Now, I know what you are going to say. "Gee, Bob, this is pretty depressing". But it isn't. It is reality, and reality is value-neutral. How you interpret reality is up to you. You can view it as depressing or scary, or just realize its all a game. A ride, if you will. A giant roller coaster, where all you can do is hold your arms up in the air and go "Wheeeee!" all the way down. Because you really have no other choice.
And one way to make these life changes easier to deal with, is to deal with them, head-on. Rather than living in denial, or vacillating between one choice or another, figure out what is happening and take action in your life - control, to the extent God grants you, what you can.
I mentioned before how Mark's Grandmother, at age 68, as a widower, bought an apartment as Shell Point in Ft. Meyers, Florida. She had a nice apartment there, and with a lifetime care contract, as she got older and hit those last "stages" they took care of her. Some of her relatives thought she was crazy not to "stay in the house" until she was decrepit, and then be hauled off to some "home" not of her choosing. But she was smart to confront the reality of the last years of her life, and make the best of what ultimately is, a dead-end situation.
Not deciding and not taking action results in depression - learned helplessness. And that, again, is what depression is - your brain screaming at you to "do something!" when you refuse to do so.
If you feel you are on the cusp of one of these life changes, don't sweat it. Yea, they are scary and all, but Billions of people have beaten down a path ahead of you. Its been done before, and you're going to be all right - provided you take action and make choices, while you can.
I have two more of these life changes ahead of me (God or Darwin willing). First, I have to transition from working (as little as I do) into full-blown retirement. And that is a hard decision for many to make. When do you retire? No one wants to "give up" and no one wants to walk away from a career that is paying pretty well. You might need that money later on, right?
And some, not wanting to confront this transition, keep working as a way of denying what is coming down the road. Maybe that works for some, maybe not for others. Frank Lloyd Wright worked until he was 90. I'm not Frank Lloyd Wright. Myself, after careful consideration, I realize that I need to retire as soon as it is practical. I am not sure I will live to 100, and already my faculties are starting to slip. Hell, today I fell off a bicycle. That's how bad it is getting.

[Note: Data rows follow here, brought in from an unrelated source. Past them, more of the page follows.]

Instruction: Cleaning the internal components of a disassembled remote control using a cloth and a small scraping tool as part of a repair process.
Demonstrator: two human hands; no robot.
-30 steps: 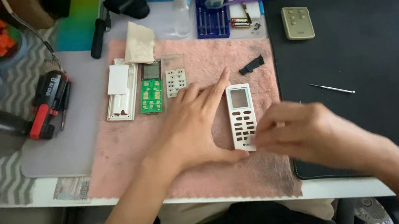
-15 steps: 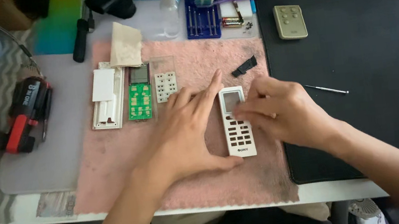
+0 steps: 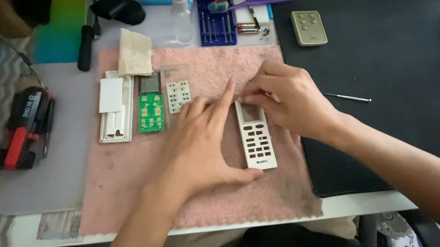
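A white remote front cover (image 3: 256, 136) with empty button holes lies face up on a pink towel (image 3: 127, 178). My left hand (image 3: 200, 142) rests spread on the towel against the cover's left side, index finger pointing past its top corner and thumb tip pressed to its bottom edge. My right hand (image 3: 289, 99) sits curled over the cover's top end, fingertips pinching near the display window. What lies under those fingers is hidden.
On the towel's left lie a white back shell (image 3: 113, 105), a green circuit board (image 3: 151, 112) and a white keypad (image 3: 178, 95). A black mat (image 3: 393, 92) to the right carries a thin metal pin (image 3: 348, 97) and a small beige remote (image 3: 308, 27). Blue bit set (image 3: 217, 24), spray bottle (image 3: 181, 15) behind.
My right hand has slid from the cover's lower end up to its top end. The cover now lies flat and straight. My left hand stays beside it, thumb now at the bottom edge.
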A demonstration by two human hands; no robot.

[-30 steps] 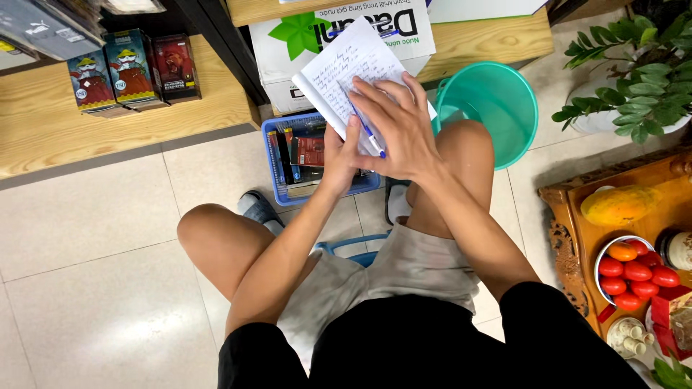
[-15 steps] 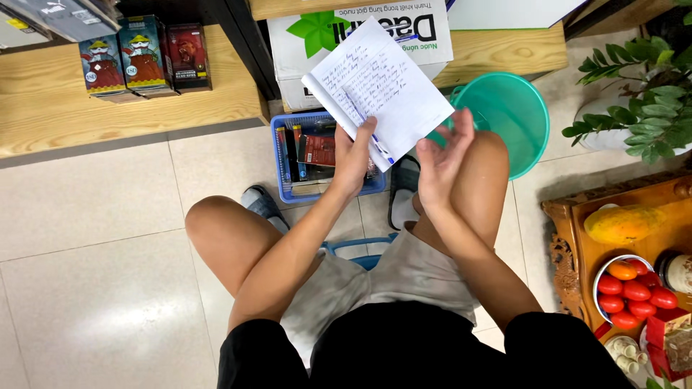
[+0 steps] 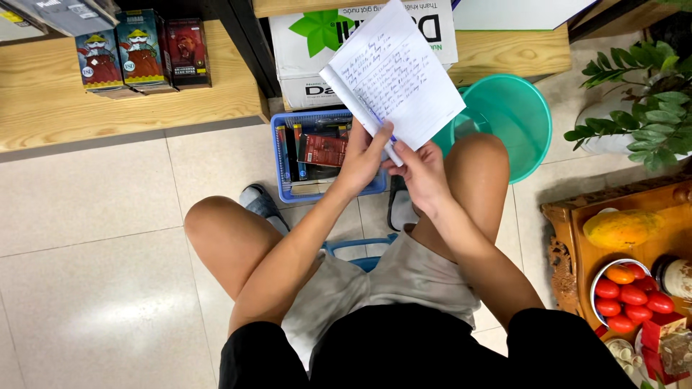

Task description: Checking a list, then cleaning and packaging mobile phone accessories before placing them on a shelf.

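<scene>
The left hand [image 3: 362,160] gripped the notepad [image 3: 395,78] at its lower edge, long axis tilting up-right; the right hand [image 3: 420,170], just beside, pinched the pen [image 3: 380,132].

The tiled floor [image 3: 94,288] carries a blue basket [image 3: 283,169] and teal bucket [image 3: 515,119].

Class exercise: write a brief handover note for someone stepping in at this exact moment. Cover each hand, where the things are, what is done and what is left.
Left hand: holds the notebook by its lower edge, a pen lying along the spine.
Right hand: fingertips at the notebook's bottom corner.
Things: the blue basket with packets stands on the floor ahead of the knees, the teal bucket to its right.
Done: the notebook is open at a handwritten page.
Left: the basket's packets lie untouched.
</scene>
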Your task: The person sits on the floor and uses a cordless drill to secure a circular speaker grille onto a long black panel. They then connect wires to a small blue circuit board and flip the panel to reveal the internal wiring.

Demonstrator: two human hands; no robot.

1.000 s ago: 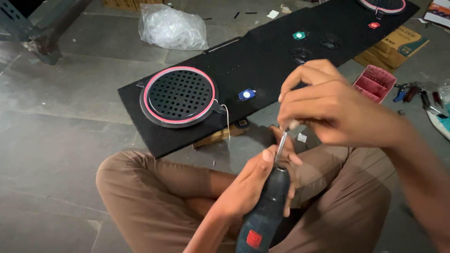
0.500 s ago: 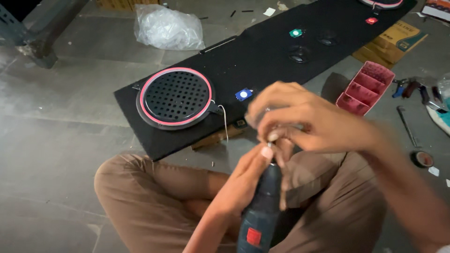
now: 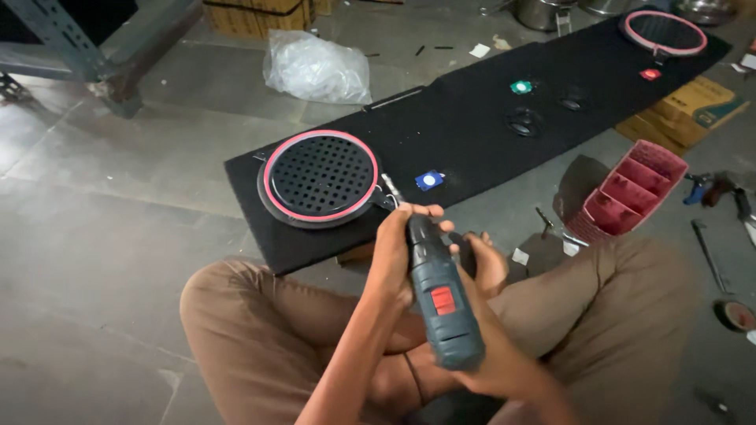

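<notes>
I had my left hand (image 3: 398, 252) wrapped around the cordless drill (image 3: 437, 295), my right hand (image 3: 484, 264) cupped just behind it, possibly touching. Speaker grille (image 3: 319, 177) ahead sat seated; driving apparently remained.

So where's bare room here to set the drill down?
Free: grey floor left of the black board, and board surface between the round grille and blue piece. Crowded: right side, around the red tray and scattered hand tools.
</notes>
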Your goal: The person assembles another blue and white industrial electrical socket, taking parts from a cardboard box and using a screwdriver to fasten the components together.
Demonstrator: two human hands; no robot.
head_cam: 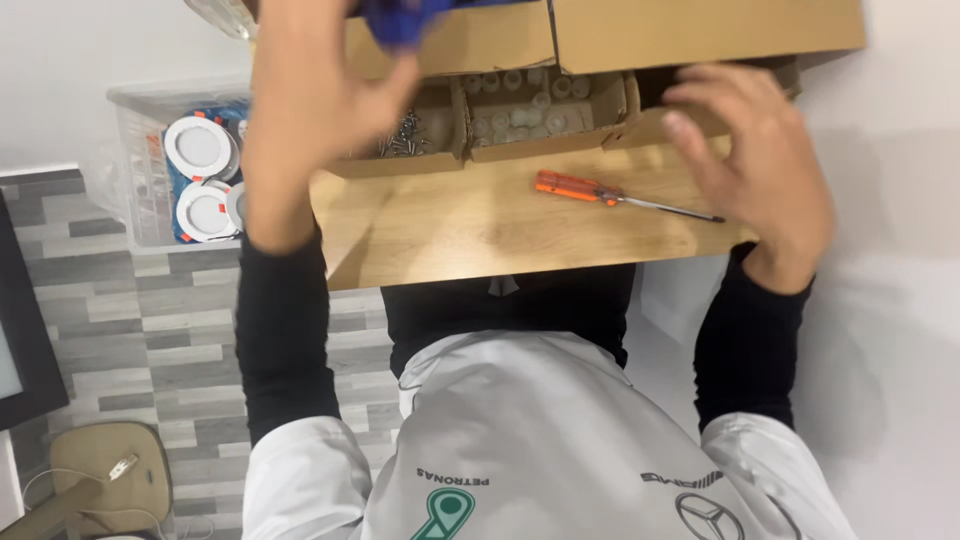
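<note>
The left hand [310, 110] pinches a crumpled blue object [400, 20] above the far left corner of the wooden worktop [450, 230]. The right hand [750, 170] hovers open and empty, fingers spread, over the far right edge beside the open cardboard boxes [520, 115]. An orange-handled screwdriver [600, 193] lies mid-worktop.

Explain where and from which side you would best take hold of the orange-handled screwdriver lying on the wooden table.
Probably by the orange handle, coming from above: the screwdriver lies flat on the table, handle thick and clear all round, its thin shaft pointing right toward the right hand.
</note>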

So, retirement. Great. Maybe a decade of seeing the world, or at least parts of it. But the messy end part, that has to be contemplated, too. And not too far down the road, I need to think about retirement village, and some sort of place that is 55-and-over (next year) where assisted living is an option.
This is not a sad thing. Just reality. And if you confront reality head-on, it is pretty value-neutral, if in fact, friendly.
So, don't sweat these life changes. They are going to happen, whether you want them to or not. Avoiding them is not going to solve anything - just make you depressed an unhappy.